● **WHAT YOU HAVE TO DO**
Once you find the line below that has "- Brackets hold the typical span", output it and every line after it exactly, stopping after the line that has "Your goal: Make", with no pictures.

Records contained in a dataset
::::

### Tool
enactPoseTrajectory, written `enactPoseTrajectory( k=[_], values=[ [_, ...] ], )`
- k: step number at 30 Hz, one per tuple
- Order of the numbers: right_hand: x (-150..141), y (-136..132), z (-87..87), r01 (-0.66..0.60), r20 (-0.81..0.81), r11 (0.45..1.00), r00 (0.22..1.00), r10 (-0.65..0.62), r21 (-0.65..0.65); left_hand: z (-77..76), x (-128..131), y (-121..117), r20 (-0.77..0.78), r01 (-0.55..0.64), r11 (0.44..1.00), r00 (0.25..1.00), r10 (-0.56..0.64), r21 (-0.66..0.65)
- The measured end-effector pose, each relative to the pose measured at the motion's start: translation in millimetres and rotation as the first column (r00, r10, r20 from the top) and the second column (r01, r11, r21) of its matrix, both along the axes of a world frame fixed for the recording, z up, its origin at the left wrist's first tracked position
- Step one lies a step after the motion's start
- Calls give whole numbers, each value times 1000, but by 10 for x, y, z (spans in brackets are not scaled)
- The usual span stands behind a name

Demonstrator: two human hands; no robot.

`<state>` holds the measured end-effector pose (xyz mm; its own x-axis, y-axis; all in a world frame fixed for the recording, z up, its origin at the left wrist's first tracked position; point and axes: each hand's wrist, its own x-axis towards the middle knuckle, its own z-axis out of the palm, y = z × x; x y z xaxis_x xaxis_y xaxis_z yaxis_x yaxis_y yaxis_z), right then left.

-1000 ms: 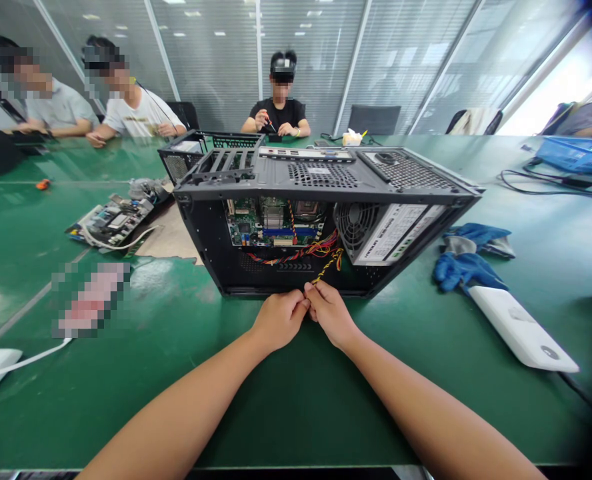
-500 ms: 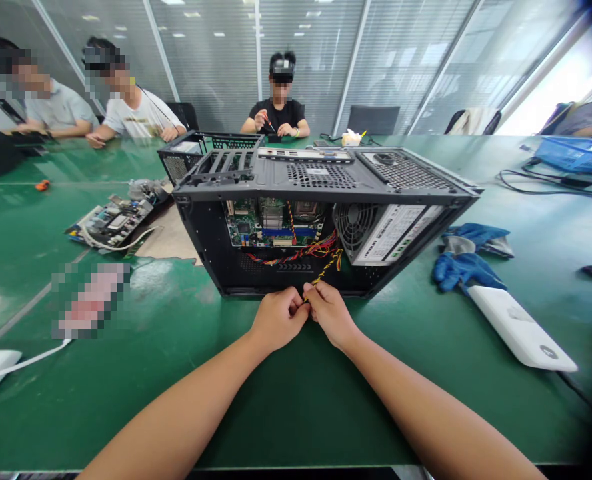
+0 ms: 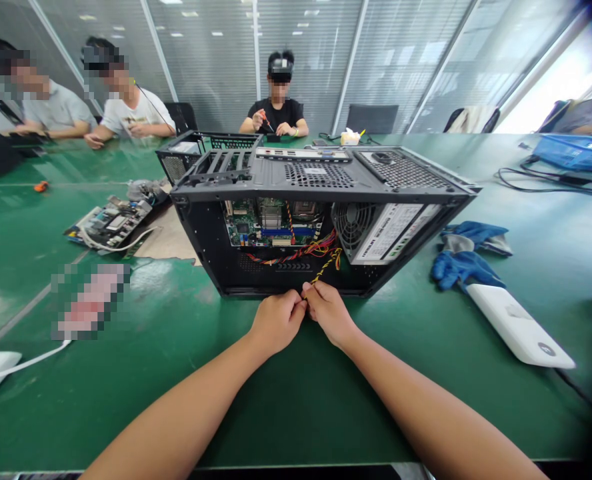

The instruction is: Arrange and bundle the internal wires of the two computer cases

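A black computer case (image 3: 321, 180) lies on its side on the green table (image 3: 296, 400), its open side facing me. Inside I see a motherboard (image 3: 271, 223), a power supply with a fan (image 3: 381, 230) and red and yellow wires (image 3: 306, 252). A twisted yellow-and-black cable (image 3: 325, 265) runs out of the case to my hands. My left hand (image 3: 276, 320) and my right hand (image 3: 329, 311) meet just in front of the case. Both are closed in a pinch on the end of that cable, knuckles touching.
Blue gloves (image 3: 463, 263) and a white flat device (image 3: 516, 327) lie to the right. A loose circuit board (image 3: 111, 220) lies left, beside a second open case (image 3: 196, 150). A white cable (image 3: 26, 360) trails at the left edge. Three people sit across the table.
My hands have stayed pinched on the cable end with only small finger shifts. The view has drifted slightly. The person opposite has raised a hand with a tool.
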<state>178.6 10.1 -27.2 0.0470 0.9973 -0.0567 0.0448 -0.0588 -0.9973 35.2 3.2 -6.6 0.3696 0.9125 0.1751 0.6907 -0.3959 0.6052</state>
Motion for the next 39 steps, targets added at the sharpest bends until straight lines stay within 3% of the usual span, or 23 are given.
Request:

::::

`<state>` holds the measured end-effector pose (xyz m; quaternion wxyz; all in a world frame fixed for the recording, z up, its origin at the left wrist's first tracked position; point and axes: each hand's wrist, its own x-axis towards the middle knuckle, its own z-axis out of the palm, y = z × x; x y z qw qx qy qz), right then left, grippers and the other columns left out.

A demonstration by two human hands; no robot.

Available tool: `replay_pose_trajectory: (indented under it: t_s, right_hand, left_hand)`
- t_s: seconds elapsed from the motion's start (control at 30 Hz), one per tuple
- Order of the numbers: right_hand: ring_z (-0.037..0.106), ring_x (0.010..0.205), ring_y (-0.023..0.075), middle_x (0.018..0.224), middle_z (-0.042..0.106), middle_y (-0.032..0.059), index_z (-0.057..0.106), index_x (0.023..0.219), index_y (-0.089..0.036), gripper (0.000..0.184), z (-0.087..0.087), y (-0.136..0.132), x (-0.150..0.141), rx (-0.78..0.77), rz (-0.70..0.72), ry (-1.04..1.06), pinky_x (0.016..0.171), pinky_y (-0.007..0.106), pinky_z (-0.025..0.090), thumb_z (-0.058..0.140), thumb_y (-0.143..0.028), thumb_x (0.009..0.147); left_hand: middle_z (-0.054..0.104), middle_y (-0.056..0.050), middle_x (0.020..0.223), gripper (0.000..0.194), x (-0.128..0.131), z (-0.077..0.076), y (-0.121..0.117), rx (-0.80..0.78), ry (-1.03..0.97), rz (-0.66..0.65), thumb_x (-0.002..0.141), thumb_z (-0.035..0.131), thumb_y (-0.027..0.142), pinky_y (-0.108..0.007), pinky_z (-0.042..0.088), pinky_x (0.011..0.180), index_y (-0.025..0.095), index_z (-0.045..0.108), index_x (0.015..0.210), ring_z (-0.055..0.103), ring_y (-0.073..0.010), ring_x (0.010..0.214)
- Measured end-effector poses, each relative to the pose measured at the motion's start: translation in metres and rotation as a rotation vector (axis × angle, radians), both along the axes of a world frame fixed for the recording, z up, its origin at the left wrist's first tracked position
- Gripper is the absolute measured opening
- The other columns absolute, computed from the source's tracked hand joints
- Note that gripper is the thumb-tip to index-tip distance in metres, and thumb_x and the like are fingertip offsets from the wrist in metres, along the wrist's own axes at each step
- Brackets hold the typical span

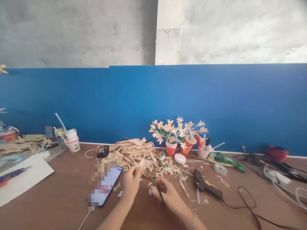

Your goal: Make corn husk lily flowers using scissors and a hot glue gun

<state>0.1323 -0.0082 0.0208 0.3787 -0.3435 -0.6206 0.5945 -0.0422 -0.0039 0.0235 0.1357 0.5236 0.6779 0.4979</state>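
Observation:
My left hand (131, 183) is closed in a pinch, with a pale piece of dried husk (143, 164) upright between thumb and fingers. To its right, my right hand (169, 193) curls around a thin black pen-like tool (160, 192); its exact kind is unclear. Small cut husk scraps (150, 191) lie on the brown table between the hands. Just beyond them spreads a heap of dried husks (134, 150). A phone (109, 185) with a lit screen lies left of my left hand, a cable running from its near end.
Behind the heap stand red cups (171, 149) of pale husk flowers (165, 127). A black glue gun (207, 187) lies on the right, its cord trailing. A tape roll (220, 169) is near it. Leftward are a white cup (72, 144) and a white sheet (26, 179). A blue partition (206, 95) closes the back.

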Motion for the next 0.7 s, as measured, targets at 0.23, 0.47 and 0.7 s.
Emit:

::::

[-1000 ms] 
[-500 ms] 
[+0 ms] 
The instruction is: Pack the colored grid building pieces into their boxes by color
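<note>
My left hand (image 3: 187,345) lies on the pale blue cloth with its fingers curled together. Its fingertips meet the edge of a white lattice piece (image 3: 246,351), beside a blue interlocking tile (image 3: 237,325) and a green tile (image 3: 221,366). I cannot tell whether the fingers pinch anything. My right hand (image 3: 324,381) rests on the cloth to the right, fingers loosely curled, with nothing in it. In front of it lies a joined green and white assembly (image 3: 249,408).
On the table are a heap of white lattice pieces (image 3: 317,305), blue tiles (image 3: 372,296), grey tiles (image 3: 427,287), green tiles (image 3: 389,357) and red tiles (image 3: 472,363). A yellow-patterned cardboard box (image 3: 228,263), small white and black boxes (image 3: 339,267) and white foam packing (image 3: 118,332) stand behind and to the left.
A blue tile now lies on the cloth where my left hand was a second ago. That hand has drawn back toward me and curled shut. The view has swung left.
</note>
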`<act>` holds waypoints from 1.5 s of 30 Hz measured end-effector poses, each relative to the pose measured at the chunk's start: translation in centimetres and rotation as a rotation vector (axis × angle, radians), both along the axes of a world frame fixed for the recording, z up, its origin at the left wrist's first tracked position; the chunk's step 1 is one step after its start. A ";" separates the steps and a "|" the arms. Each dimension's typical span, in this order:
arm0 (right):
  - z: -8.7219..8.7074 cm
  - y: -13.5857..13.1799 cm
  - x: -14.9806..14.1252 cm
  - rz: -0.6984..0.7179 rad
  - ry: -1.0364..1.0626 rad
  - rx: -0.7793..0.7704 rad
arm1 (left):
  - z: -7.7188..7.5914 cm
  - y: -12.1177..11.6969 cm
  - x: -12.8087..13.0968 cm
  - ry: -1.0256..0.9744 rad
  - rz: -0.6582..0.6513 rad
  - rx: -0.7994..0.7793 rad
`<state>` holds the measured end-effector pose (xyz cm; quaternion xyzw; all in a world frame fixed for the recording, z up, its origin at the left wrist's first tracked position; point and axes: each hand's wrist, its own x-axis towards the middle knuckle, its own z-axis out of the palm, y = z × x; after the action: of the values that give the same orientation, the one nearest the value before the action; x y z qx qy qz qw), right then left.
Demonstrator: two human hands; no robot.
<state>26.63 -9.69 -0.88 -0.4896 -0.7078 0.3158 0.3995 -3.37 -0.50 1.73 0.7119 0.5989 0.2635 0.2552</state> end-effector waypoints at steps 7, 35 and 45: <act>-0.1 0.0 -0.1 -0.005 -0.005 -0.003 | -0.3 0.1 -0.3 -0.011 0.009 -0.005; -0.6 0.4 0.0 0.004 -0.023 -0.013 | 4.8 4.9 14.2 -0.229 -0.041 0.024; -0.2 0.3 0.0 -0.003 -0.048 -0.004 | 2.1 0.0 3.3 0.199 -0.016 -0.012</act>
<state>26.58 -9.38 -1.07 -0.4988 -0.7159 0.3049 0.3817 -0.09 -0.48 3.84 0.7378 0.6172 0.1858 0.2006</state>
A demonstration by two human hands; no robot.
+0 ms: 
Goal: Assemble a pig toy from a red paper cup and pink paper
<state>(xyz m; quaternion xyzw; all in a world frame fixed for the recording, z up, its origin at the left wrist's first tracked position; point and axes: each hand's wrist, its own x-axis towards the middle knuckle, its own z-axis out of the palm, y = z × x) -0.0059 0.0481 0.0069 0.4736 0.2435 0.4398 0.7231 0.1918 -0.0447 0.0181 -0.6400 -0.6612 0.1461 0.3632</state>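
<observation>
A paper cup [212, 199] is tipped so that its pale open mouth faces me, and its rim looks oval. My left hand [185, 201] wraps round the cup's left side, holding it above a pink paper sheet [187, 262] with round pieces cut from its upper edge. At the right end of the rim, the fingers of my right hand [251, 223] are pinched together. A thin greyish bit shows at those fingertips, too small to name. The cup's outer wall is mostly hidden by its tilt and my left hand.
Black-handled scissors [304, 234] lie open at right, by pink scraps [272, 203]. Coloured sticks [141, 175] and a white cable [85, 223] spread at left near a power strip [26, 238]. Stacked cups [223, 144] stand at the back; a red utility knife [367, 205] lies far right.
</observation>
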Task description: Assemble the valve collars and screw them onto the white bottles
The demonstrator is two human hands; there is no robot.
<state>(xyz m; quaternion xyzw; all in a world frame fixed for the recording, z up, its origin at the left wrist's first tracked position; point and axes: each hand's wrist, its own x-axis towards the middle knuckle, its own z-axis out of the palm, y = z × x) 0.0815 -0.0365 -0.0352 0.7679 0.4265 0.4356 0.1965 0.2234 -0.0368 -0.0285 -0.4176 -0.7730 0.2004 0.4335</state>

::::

● **SOLUTION FOR THIS EXERCISE**
- Brackets hold the typical span


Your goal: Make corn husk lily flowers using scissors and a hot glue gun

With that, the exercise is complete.